Instructions for the task:
The response must contain every line below in which "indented" appears.

Input records:

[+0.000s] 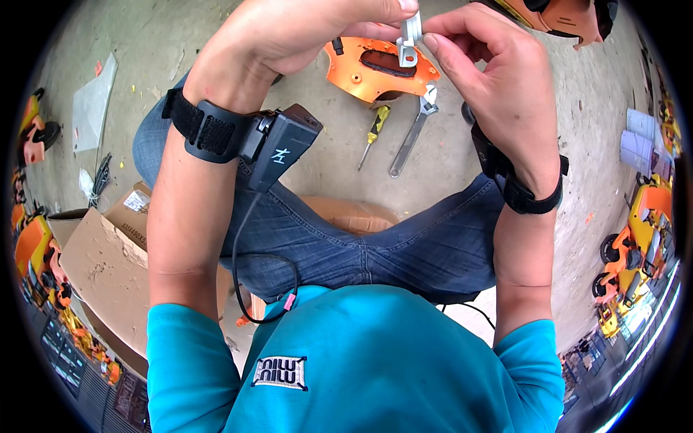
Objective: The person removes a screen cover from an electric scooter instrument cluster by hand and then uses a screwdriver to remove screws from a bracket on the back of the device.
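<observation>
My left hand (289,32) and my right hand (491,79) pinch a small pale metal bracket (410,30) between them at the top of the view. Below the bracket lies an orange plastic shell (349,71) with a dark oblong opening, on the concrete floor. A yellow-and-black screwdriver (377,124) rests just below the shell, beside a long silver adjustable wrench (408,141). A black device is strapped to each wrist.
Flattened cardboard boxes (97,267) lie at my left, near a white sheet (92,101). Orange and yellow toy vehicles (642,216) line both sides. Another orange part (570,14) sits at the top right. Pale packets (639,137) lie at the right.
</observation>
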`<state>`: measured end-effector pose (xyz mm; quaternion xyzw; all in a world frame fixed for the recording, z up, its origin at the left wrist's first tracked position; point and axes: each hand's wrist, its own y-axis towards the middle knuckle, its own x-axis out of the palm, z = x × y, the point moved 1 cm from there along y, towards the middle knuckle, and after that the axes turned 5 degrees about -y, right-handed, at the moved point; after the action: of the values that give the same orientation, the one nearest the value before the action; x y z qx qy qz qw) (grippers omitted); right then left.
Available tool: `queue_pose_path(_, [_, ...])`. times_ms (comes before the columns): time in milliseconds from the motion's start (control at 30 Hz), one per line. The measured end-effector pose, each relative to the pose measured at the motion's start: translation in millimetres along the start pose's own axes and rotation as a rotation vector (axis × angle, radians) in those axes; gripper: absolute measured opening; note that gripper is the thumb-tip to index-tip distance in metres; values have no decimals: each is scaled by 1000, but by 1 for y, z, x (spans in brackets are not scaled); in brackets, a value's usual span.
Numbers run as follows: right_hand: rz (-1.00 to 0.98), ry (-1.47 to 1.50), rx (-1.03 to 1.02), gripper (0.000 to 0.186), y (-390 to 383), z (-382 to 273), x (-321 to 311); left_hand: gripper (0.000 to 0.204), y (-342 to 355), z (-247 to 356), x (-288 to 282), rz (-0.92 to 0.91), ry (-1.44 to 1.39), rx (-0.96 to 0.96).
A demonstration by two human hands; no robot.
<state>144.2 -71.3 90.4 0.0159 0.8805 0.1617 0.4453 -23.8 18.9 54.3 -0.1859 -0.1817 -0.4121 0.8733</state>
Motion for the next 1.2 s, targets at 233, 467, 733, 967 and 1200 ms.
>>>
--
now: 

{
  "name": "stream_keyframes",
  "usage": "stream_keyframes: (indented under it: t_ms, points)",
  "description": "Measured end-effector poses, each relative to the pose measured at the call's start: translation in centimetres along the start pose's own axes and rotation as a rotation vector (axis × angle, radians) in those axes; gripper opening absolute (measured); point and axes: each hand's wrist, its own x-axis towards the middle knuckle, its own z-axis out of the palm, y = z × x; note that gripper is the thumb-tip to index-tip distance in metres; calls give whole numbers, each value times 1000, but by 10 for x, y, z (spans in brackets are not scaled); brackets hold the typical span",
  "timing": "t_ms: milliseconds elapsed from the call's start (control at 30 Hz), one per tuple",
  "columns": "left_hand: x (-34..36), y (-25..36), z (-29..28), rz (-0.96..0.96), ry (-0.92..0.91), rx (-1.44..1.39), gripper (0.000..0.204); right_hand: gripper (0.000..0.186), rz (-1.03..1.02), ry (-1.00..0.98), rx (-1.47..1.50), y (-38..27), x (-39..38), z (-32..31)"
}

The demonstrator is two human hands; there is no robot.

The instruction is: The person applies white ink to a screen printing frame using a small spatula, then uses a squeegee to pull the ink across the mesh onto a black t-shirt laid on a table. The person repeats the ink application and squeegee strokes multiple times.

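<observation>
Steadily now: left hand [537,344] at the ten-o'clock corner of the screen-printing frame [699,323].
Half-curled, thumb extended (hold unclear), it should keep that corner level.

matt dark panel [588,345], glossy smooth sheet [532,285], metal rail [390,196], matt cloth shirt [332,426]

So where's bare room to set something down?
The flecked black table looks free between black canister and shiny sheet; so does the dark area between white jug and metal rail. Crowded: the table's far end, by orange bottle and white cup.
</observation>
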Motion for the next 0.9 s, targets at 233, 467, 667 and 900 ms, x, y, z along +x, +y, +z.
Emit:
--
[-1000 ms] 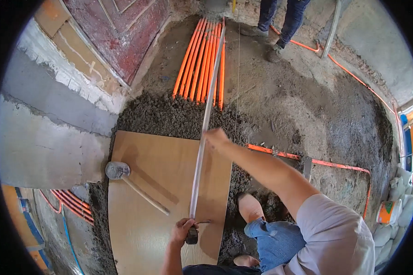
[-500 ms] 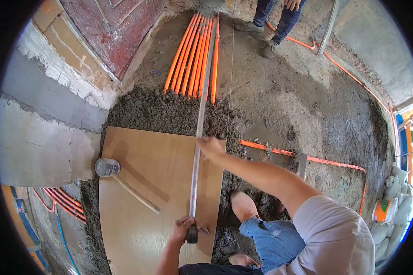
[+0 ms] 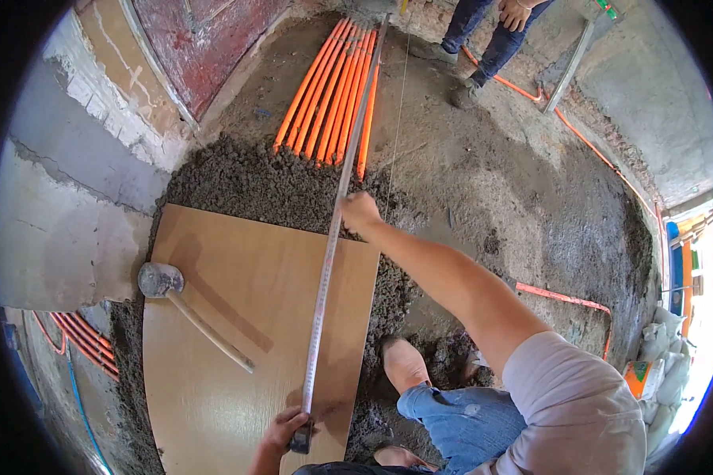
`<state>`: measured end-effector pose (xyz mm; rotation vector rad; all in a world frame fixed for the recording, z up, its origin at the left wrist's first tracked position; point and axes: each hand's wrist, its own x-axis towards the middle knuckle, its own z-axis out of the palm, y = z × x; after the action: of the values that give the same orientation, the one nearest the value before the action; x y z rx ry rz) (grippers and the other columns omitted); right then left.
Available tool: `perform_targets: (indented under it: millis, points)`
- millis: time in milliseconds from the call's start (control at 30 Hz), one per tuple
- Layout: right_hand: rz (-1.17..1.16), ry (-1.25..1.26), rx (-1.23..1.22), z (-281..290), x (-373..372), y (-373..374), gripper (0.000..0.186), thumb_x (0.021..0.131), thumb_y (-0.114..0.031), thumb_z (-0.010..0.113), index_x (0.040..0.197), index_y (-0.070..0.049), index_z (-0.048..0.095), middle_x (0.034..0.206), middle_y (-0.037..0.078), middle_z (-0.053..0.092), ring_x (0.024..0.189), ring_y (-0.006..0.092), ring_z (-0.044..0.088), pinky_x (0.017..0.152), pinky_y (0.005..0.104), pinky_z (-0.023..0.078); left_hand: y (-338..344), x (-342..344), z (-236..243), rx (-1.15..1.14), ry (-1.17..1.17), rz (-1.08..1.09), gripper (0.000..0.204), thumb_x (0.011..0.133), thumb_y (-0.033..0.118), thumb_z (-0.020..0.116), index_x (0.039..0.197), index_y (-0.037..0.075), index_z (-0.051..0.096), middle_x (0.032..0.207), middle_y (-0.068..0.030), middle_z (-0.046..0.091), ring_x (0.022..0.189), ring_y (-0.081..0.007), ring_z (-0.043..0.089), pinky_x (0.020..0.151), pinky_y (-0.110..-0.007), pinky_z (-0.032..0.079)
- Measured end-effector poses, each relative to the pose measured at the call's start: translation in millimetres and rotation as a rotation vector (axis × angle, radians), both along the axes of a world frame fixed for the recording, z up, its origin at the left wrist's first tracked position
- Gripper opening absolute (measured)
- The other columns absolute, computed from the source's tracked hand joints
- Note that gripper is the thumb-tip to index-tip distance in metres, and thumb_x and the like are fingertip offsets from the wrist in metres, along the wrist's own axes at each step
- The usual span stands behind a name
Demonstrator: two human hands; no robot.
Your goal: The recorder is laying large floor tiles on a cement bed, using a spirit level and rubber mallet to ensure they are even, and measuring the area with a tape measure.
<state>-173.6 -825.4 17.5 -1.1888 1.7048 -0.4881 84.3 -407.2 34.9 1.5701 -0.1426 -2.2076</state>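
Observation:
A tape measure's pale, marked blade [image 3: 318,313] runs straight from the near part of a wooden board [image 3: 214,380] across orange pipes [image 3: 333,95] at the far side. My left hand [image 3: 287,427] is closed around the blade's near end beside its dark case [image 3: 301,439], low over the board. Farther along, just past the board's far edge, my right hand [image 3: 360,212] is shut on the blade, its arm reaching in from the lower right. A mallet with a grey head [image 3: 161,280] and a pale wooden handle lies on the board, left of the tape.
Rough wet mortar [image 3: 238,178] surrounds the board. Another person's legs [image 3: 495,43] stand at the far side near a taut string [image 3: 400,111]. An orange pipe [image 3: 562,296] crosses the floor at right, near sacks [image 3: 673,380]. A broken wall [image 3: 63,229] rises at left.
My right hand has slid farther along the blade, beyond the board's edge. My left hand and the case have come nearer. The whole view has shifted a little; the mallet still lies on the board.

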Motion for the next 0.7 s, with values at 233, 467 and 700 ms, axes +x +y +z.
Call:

Solution for this problem:
  "usage": "stream_keyframes: (indented under it: t_ms, points)",
Available tool: `perform_targets: (indented under it: millis, points)`

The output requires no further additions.